A proactive approach to MANET routing seeks to maintain a constantly updated topology understanding. The whole network should, in theory, be known to all nodes. This results in a constant overhead of routing traffic, but no initial delay in communication.

OLSR is a proactive routing protocol for mobile ad hoc networks. The protocol inherits the stability of a link state algorithm and has the advantage of having routes immediately available when needed due to its proactive nature. OLSR is an optimization over the classical link state protocol, tailored for mobile ad hoc networks. OLSR minimizes the overhead from flooding of control traffic by using only selected nodes, called MPRs, to retransmit control messages.
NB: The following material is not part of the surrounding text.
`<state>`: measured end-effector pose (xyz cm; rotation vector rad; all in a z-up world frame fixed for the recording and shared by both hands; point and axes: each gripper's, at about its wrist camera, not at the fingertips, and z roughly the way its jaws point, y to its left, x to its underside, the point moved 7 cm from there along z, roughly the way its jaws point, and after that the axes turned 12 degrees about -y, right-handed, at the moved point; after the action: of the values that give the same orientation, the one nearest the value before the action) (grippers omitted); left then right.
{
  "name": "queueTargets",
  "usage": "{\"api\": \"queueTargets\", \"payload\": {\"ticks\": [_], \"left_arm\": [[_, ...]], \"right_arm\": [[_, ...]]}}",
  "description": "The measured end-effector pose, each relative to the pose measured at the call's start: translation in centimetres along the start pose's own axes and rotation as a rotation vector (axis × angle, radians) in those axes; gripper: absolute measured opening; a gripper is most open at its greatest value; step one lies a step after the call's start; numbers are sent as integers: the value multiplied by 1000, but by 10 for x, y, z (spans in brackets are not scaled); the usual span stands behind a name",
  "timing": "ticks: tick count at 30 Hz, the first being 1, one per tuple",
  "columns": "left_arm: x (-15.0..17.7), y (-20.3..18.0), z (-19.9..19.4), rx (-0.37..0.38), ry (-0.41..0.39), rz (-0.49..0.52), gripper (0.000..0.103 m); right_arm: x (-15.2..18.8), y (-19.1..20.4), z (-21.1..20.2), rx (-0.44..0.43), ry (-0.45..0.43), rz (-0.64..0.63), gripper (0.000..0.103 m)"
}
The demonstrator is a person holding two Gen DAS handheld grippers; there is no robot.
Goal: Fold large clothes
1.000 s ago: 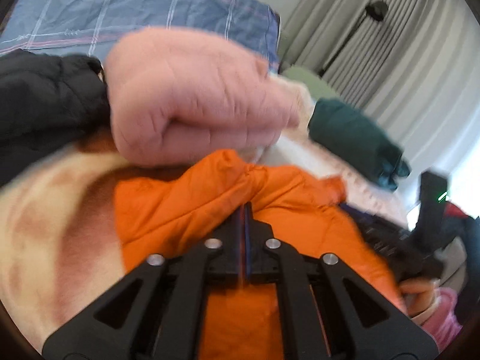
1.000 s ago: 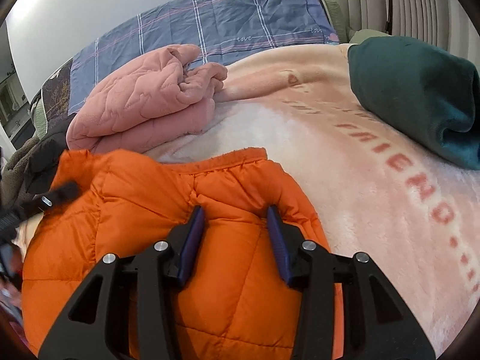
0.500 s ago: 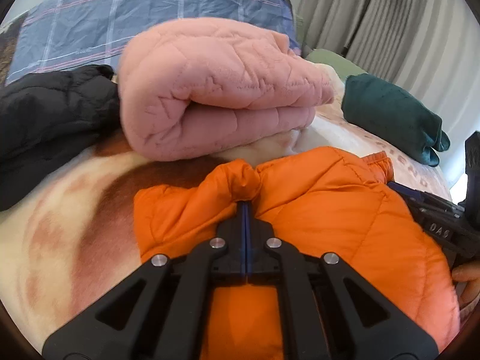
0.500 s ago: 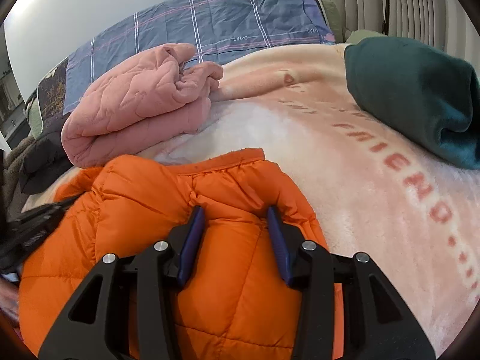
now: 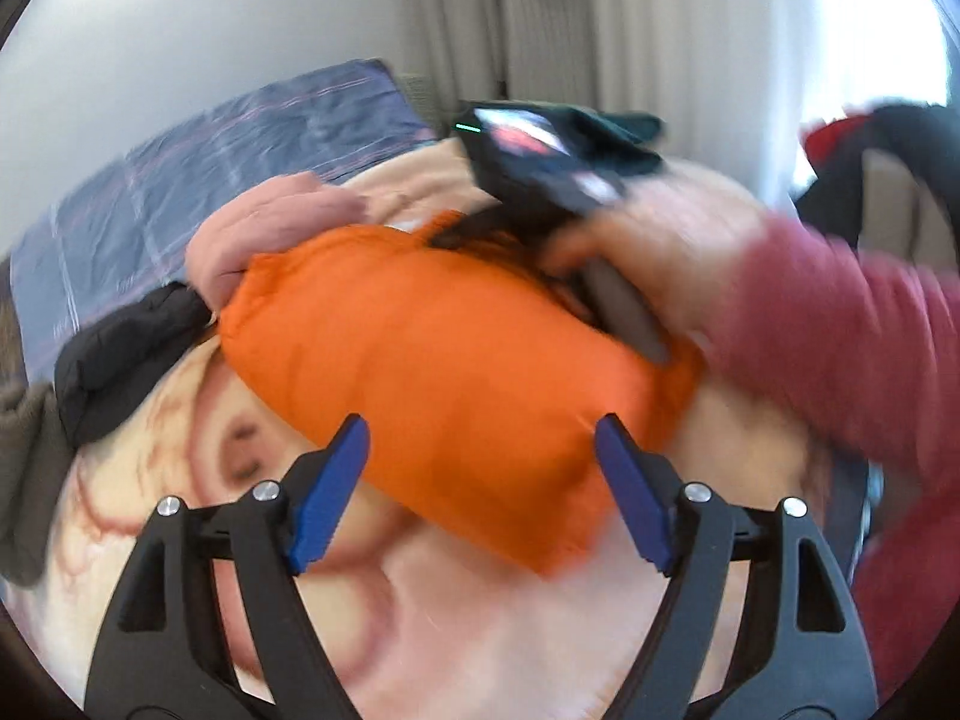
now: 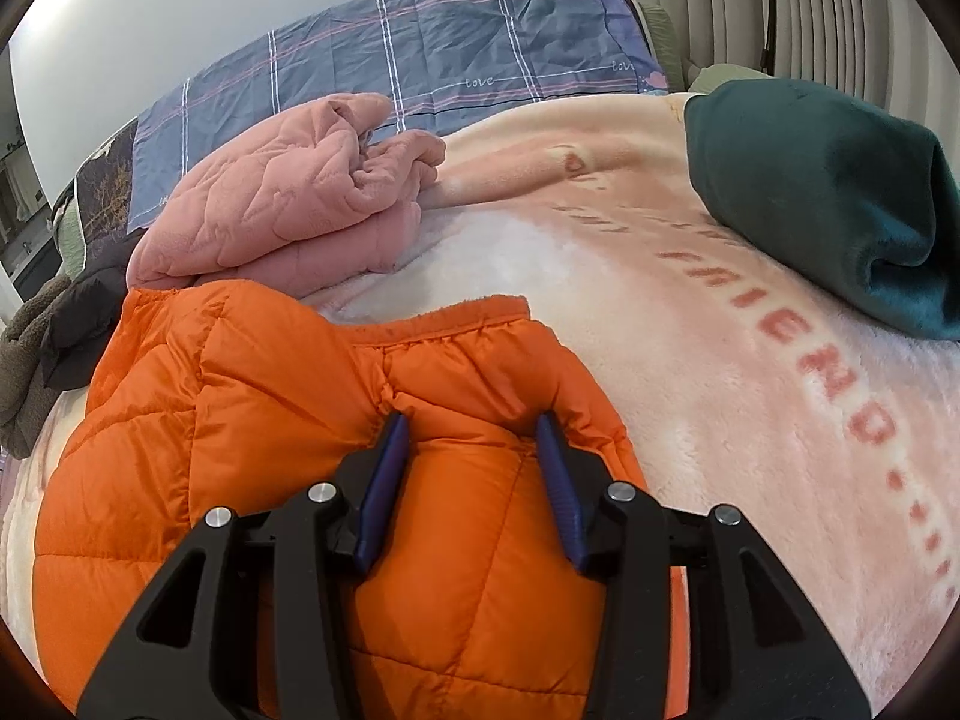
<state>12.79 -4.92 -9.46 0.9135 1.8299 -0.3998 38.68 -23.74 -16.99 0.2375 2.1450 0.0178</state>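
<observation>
Left wrist view: left gripper [image 5: 480,480], clamped on a pinch of the orange puffer jacket [image 5: 456,372] half a second ago, has just been opening — blue pads now stand wide, nothing pressed between them, jacket lying just beyond. Frame blurred. Right gripper [image 6: 474,474] unchanged: half-open pads squeezing a fold of the jacket [image 6: 288,432]. Jacket lies bundled on the cream blanket [image 6: 690,372], long axis running left to right across the right wrist view, ribbed hem toward the far side. Around it — pink quilted garment [image 6: 288,210] touching its far edge, dark green garment [image 6: 828,192] well apart, black jacket [image 5: 126,348] alongside. Person's hand [image 5: 678,252] covers the bundle's right end.
</observation>
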Motion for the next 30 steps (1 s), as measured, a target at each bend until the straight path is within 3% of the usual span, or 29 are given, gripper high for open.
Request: {"api": "queueTargets", "payload": {"ticks": [3,7,10,14,17,21,24,26,30], "left_arm": [[10,-11,16,-89,46,57,80],[17,4,32,-190,81,2,79],[24,10,41,-211,108,-5,80],[35,18,39,-236,137,22,82],[56,37,36,-254,188,-18,83],[64,52,26,-242,202,-110,82],[58,39,14,-213,183,-71,78],[53,30,-3,-171,172,-51,71],[30,24,-35,-36,129,-133,41]], "right_arm": [[-1,3,-2,8,9,-17,46],[-7,1,-33,-19,-6,-15,51],[1,1,-68,-61,-37,-57,59],[34,-6,-84,-1,-57,-184,72],[51,-19,-80,15,-49,-131,81],[51,-17,-76,12,-37,-128,86],[49,-14,-80,39,-62,-155,86],[48,-14,-83,43,-75,-155,86],[47,-16,-84,39,-82,-138,86]]}}
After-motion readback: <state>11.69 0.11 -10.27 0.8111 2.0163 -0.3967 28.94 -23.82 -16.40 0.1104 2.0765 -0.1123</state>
This technique significantly reduces the number of retransmissions required to flood a message to all nodes in the network. Secondly, OLSR requires only partial link state to be flooded in order to provide shortest path routes. The minimal set of link state information required is that all nodes, selected as MPRs, MUST declare the links to their MPR selectors. Additional topological information, if present, MAY be utilized e.g., for redundancy purposes. OLSR MAY optimize the reactivity to topological changes by reducing the maximum time interval for periodic control message transmission.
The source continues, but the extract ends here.